In an announcement at Red Hat Summit & JBoss World, the company's annual user conference in Chicago on Tuesday, Red Hat announced the availability of the latest platform from its middleware division JBoss and provided details of its focus on internal and public cloud based application development.
JBoss Enterprise Application Platform 5.0 will support a variety of Java programming models such as Java EE, Spring Framework and OSGi as well as Google Web Toolkit and Rich Internet Application Frameworks, according to the company.
"We are contributing to the future of Java application platforms from traditional to cloud-based environments," said Craig Muzilla, vice president, middleware, Red Hat. "Ultimately, we aim to give customers the flexibility to choose the right programming and deployment models to stay ahead of their competition."
In a statement, the company cited figures from IDC which estimate that spending on hosted IT services are set to grow to around $42bn by 2012.
Speaking to ZDNet UK's sister site CNET News.com last year Red Hat's recently appointed chief executive Jim Whitehurst said that he sees cloud computing as a priority for his company. "The clouds will all run Linux," he said.
Red Hat acquired JBoss in April 2006 for around £200m, and has since been integrating its middleware products with the company's core Linux systems In May 2008, Red Hat acquired systems integrator Amentra to create a consulting division around JBoss's middleware., and this year has seen the first merging of JBoss's and Red Hat's annual developer events.

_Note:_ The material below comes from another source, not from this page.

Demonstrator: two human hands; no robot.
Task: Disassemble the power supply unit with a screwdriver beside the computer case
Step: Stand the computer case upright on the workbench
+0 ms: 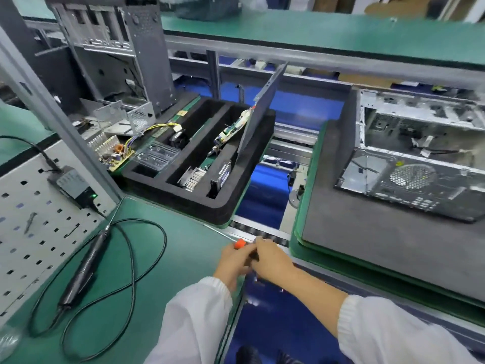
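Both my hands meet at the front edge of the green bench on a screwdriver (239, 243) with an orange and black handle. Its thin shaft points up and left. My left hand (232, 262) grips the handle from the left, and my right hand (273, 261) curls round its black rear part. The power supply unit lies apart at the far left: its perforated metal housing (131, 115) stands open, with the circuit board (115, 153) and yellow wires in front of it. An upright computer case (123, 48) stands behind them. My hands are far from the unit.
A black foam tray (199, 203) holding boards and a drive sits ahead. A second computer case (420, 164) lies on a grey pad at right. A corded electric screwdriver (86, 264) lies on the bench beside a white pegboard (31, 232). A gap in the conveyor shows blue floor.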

"By co-locating Summit and JBoss World this year, we're giving you access to two events for one registration price," the organisers stated on the JBoss event's homepage.
The future of Java as a core middleware technology has been under the spotlight since Oracle announced it was acquiring Sun Microsystems, Java's chief instigator. Commenting on rumours at a session at the recent JavaOne event in San Francisco, Oracle chief executive Larry Ellison joked with Sun chairman Scott McNealy that he "had read about Java in the newspaper" but later said that his company's middleware strategy was "based 100 percent on Java".